### Exercise goal
What you return must match the listing below exactly, minus any pictures.

### Data extract
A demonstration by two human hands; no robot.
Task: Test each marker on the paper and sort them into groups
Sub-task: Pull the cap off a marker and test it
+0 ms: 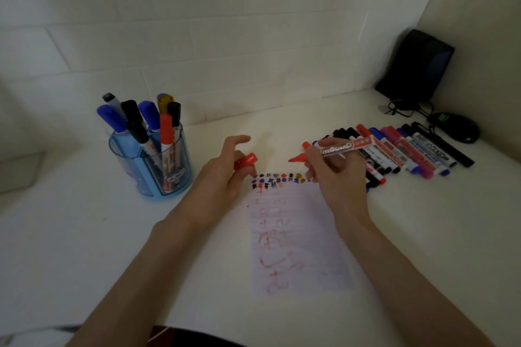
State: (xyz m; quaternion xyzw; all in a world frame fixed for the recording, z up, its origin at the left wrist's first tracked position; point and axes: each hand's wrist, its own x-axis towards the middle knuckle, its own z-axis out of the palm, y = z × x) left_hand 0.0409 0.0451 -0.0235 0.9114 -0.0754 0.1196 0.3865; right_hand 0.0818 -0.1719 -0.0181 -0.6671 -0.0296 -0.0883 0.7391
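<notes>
Left hand [222, 175]: fingers curled round red cap [246, 161], frame centre | Right hand [335, 177]: pinching uncapped red whiteboard marker [338, 147] | paper [296, 234]: lower centre

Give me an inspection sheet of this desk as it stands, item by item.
Surface: white desk, dimly lit.
Job's things: paper with rows of test marks at its far edge; blue holder of capped markers; row of markers lying at right.
Clutter: black speaker, black mouse.
Hands: left hand holds a red cap; right hand holds an uncapped whiteboard marker.
Cables: black cords bunched by the speaker.
Surroundings: tiled wall behind.
</notes>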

### Exercise output
A demonstration by two human hands; no robot.
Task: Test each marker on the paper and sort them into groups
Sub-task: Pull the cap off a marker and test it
+0 ms: 
State: (xyz m; quaternion xyzw; all in a world frame fixed for the recording, z up, its origin at the left wrist's first tracked position; point and axes: each hand's wrist, its own x-axis towards the middle knuckle, its own z-axis out of the palm, y = z × x) left_hand 0.0409 0.0451 -0.0235 0.9114 -0.0754 0.1196 0.3865; right_hand 0.0818 -0.1719 -0.0181 -0.6671 -0.0296 -0.0883 0.7391
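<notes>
Left hand [222, 175]: fingers curled round red cap [246, 161], frame centre | Right hand [335, 177]: pinching uncapped red whiteboard marker [338, 147] | paper [296, 234]: lower centre

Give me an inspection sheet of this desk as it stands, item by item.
Surface: white desk, dimly lit.
Job's things: paper with rows of test marks at its far edge; blue holder of capped markers; row of markers lying at right.
Clutter: black speaker, black mouse.
Hands: left hand holds a red cap; right hand holds an uncapped whiteboard marker.
Cables: black cords bunched by the speaker.
Surroundings: tiled wall behind.
</notes>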

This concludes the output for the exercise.